Set down every entry word for word. Omit the pictures.

• [Available data]
BEGIN
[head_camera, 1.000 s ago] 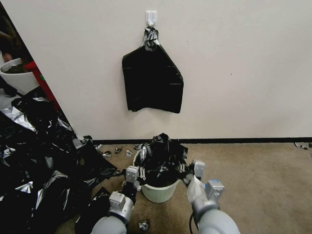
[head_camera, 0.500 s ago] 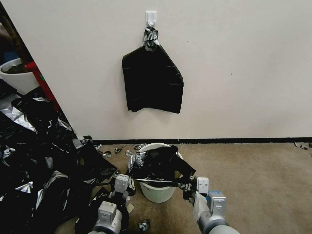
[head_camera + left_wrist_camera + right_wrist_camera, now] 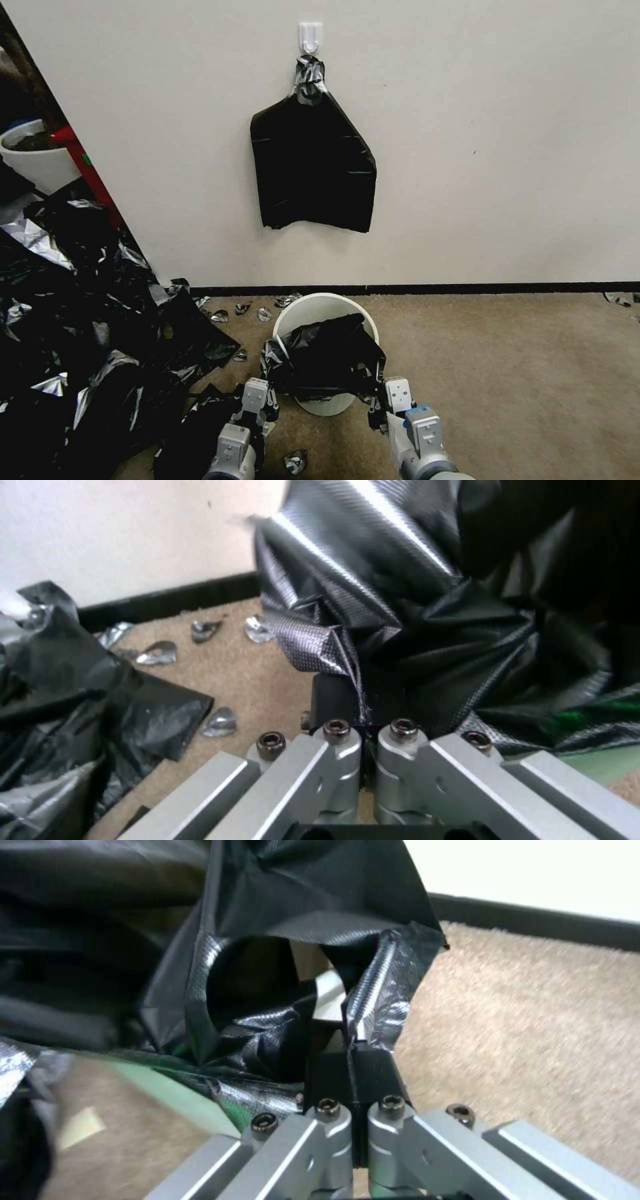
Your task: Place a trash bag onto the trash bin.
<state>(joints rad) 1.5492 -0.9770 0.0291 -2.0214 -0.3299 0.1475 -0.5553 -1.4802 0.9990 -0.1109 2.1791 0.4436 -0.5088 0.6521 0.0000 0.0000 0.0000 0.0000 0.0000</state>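
1. While both pincers pinch the trash bag over the near side of the trash bin, we should spread its mouth evenly and lower it.
2. Left wrist view: left pincer clamps a film fold.
3. Right wrist view: right pincer grips the hem; cream rim peeks through.

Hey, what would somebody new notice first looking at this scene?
Likely the trash bag, stretched between the left end effector and right end effector, both clamped on its film, draped over the near side of the trash bin. Next, the black bundle hanging from a wall hook, and the film heap at left.
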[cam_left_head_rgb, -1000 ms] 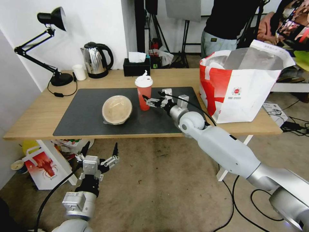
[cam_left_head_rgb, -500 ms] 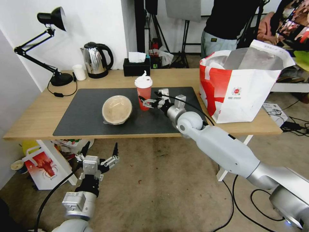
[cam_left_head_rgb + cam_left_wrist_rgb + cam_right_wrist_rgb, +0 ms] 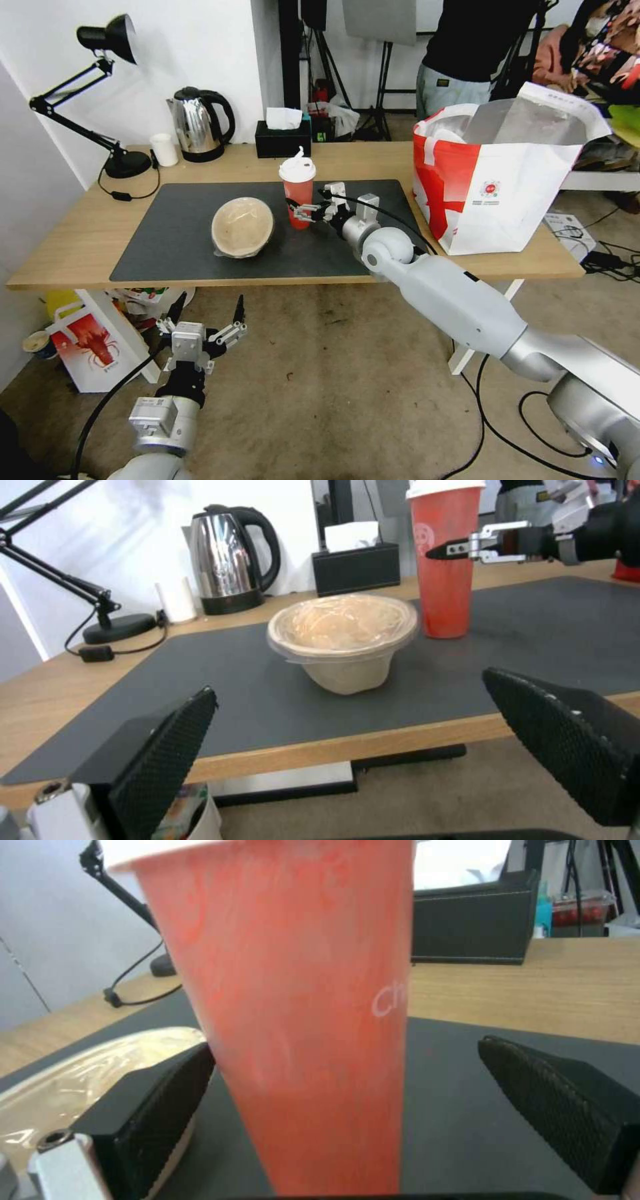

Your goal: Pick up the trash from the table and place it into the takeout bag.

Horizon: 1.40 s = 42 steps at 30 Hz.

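Note:
A red translucent cup (image 3: pixel 298 195) with a white lid stands upright on the dark mat (image 3: pixel 173 250) of the light-wood table (image 3: pixel 73 243). My right gripper (image 3: pixel 307 208) is open, its fingers on either side of the cup's lower half; the right wrist view has the cup (image 3: pixel 300 1030) between the two pads (image 3: pixel 560 1110). Left of the cup sits a beige bowl (image 3: pixel 243 227), film-covered (image 3: pixel 343 630). The takeout bag (image 3: pixel 507 200) stands open at the table's right end. My left gripper (image 3: pixel 203 320) hangs open below the table's front edge.
Along the table's back edge stand a steel kettle (image 3: pixel 200 123), a black tissue box (image 3: pixel 283 137), a small white cup (image 3: pixel 163 149) and a black desk lamp (image 3: pixel 127 160). A smaller white bag with a crayfish picture (image 3: pixel 90 343) stands on the floor. Cables (image 3: pixel 507 413) trail at right.
My right gripper has slid left along the mat, so its open fingers now straddle the red cup. The left arm, the bowl and the bag have not moved.

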Motion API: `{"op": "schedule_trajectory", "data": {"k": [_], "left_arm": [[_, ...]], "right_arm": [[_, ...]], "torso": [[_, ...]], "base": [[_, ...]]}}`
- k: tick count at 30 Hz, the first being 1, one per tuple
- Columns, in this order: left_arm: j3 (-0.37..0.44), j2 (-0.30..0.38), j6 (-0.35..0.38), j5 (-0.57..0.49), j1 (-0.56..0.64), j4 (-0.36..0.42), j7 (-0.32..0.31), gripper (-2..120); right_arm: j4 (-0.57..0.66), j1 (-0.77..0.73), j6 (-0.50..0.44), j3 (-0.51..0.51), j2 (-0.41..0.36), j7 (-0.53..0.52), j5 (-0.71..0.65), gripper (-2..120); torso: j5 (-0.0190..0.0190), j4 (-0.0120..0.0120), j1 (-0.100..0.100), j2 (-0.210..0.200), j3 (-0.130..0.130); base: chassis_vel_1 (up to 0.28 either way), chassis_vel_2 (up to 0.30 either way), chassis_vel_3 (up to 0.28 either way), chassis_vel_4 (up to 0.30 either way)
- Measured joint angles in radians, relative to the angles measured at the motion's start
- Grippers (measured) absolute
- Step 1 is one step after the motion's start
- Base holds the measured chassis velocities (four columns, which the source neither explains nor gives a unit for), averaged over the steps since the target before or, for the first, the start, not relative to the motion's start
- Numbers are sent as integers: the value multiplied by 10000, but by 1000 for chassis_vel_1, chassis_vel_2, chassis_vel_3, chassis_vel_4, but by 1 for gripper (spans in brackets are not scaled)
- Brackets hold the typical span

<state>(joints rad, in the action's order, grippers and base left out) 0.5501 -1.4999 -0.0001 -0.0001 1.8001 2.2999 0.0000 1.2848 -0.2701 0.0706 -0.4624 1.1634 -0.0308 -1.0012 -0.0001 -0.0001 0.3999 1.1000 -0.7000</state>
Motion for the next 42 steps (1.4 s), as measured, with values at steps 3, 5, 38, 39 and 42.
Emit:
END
• [Finished exercise]
[head_camera, 1.000 s ago] 
[head_camera, 0.500 s ago] 
[head_camera + left_wrist_camera + right_wrist_camera, now] 
Your task: Place a trash bag onto the trash bin.
<state>(joints rad) 1.5492 -0.9770 0.0291 -2.0214 -0.3299 0.1475 -0.5553 -1.4802 0.9990 -0.1109 2.1791 0.4436 -0.5088 0.6521 0.0000 0.0000 0.0000 0.0000 0.0000</state>
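1. While both pincers pinch the trash bag over the near side of the trash bin, we should spread its mouth evenly and lower it.
2. Left wrist view: left pincer clamps a film fold.
3. Right wrist view: right pincer grips the hem; cream rim peeks through.

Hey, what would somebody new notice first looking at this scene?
Likely the trash bag, stretched between the left end effector and right end effector, both clamped on its film, draped over the near side of the trash bin. Next, the black bundle hanging from a wall hook, and the film heap at left.
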[cam_left_head_rgb, -1000 ms] 
[cam_left_head_rgb, -500 ms] 
[cam_left_head_rgb + cam_left_wrist_rgb + cam_right_wrist_rgb, +0 ms] 

Your goal: Pick up the trash from the table and place it into the takeout bag.

Horizon: 1.40 s = 42 steps at 30 Hz.

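Note:
A red translucent cup (image 3: pixel 298 195) with a white lid stands upright on the dark mat (image 3: pixel 173 250) of the light-wood table (image 3: pixel 73 243). My right gripper (image 3: pixel 307 208) is open, its fingers on either side of the cup's lower half; the right wrist view has the cup (image 3: pixel 300 1030) between the two pads (image 3: pixel 560 1110). Left of the cup sits a beige bowl (image 3: pixel 243 227), film-covered (image 3: pixel 343 630). The takeout bag (image 3: pixel 507 200) stands open at the table's right end. My left gripper (image 3: pixel 203 320) hangs open below the table's front edge.
Along the table's back edge stand a steel kettle (image 3: pixel 200 123), a black tissue box (image 3: pixel 283 137), a small white cup (image 3: pixel 163 149) and a black desk lamp (image 3: pixel 127 160). A smaller white bag with a crayfish picture (image 3: pixel 90 343) stands on the floor. Cables (image 3: pixel 507 413) trail at right.
My right gripper has slid left along the mat, so its open fingers now straddle the red cup. The left arm, the bowl and the bag have not moved.
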
Motion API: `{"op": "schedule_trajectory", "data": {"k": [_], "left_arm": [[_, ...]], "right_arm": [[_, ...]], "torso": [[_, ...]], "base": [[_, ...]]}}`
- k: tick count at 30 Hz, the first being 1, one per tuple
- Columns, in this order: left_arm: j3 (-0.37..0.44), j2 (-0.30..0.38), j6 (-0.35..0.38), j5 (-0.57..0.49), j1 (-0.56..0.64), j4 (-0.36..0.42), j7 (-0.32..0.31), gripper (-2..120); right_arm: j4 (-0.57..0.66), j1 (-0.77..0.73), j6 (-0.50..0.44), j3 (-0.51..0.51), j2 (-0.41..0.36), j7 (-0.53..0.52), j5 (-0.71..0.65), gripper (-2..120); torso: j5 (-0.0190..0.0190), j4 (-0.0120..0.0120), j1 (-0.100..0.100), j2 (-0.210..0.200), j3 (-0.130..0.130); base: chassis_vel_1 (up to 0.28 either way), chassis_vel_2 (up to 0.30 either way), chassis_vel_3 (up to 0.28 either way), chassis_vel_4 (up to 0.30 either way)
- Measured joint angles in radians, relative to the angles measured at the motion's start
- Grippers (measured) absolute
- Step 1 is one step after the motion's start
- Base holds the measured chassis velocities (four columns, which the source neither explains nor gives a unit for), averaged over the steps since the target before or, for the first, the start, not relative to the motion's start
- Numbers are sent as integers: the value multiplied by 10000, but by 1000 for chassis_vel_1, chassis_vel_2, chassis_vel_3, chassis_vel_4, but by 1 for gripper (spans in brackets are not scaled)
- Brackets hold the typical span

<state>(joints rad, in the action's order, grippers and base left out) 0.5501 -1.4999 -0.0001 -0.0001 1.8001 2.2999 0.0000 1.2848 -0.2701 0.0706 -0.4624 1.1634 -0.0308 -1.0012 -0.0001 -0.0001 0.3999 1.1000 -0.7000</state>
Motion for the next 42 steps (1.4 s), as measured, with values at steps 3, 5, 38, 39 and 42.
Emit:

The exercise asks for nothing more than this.